PROBLEM REQUIREMENTS → Each line of the data holding "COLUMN" should be found and copied.

*** Opening SUPPLIED RECORDS ***

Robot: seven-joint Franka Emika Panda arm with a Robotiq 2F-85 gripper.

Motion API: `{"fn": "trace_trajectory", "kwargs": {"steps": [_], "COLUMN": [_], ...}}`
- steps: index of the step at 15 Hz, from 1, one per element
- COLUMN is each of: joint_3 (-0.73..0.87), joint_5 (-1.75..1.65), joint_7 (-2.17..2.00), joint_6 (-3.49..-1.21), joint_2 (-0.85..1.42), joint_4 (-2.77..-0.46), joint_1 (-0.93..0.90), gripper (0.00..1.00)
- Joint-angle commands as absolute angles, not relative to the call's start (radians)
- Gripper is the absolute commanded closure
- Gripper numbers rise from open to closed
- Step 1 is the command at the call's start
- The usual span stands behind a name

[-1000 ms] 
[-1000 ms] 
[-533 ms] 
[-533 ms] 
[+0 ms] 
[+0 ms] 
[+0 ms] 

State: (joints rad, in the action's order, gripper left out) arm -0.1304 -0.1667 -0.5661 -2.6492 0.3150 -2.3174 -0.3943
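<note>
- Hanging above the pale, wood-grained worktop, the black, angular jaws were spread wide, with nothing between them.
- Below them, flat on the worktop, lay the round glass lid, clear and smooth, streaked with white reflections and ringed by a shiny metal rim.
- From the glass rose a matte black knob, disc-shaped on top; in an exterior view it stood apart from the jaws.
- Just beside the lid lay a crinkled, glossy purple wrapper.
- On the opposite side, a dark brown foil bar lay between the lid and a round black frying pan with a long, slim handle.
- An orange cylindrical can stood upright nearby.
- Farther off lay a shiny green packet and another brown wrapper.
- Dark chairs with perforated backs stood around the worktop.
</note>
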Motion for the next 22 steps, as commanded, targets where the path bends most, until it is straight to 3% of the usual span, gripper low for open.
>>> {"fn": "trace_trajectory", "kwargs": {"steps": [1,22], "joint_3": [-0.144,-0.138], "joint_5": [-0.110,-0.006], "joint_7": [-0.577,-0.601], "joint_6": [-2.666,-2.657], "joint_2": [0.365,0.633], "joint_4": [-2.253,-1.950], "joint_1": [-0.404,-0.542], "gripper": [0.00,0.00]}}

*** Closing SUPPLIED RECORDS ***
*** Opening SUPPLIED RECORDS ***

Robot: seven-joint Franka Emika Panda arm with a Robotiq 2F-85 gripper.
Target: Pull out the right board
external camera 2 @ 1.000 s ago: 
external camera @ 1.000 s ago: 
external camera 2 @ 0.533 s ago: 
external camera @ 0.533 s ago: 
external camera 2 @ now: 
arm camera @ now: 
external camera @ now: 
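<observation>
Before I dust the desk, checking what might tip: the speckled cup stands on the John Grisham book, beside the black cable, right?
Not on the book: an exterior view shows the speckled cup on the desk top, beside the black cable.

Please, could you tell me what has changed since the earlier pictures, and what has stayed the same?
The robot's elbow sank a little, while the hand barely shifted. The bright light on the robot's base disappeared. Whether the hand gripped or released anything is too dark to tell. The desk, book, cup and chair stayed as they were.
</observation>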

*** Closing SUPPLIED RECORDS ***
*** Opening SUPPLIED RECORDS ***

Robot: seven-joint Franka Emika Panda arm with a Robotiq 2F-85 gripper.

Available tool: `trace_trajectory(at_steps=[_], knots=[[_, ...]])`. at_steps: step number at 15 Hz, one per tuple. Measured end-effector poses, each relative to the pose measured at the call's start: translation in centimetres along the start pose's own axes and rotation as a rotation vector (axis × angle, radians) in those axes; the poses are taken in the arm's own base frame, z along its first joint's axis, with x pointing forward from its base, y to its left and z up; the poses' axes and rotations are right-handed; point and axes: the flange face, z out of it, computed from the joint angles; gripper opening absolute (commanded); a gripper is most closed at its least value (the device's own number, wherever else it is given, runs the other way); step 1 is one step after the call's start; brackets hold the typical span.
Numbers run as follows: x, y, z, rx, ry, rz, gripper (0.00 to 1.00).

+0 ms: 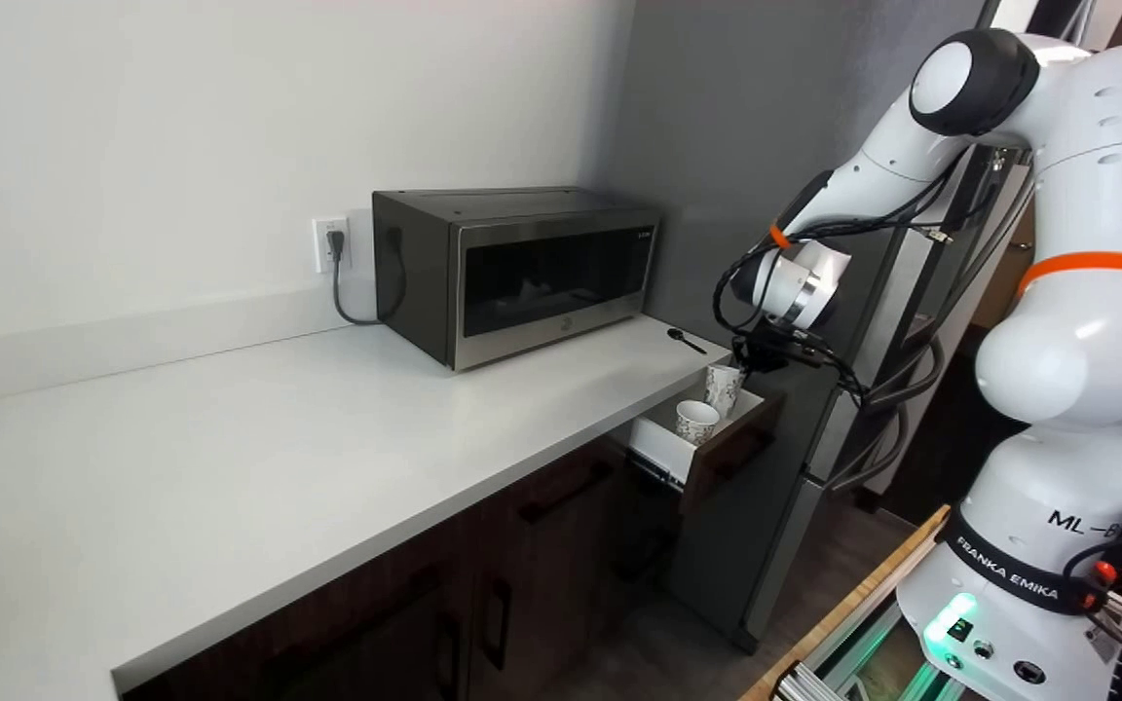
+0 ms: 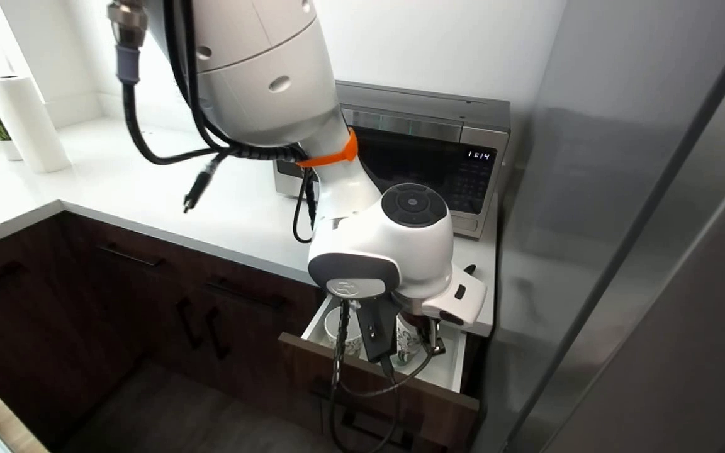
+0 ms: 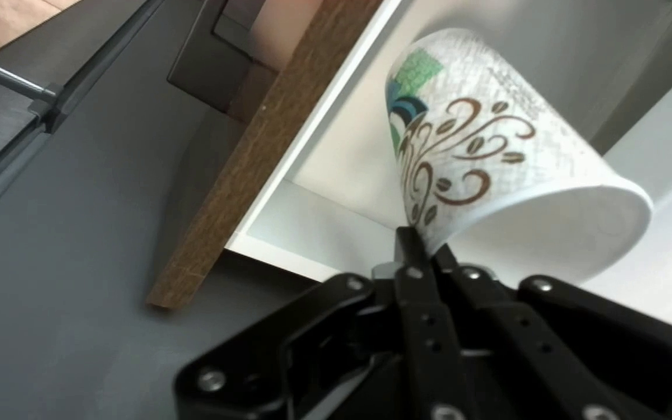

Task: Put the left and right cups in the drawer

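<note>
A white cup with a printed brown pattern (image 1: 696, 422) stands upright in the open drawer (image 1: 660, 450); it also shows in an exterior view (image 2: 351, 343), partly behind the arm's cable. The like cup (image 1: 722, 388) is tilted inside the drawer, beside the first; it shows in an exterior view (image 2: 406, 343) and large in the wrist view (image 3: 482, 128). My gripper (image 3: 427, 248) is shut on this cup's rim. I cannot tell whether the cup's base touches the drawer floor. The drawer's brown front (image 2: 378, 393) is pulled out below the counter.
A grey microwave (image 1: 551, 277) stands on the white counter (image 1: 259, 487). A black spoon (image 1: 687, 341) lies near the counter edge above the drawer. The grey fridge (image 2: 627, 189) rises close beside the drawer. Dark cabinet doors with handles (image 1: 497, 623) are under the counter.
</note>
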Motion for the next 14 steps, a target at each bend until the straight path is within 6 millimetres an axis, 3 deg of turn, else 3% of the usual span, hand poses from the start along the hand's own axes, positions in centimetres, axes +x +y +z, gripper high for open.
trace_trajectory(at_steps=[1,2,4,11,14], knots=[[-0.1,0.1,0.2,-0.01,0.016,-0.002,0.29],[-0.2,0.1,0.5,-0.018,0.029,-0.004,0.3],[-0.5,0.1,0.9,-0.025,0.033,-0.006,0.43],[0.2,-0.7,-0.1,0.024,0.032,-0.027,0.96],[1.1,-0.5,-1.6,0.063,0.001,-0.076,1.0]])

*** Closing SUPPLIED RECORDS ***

OUTPUT FOR THIS EXERCISE →
Motion API: `{"fn": "trace_trajectory", "kwargs": {"steps": [_], "COLUMN": [_], ...}}`
- COLUMN is each of: joint_3 (-0.73..0.87), joint_5 (-1.75..1.65), joint_7 (-2.17..2.00), joint_6 (-3.49..-1.21), joint_2 (-0.85..1.42), joint_4 (-2.77..-0.46), joint_1 (-0.93..0.90), gripper (0.00..1.00)

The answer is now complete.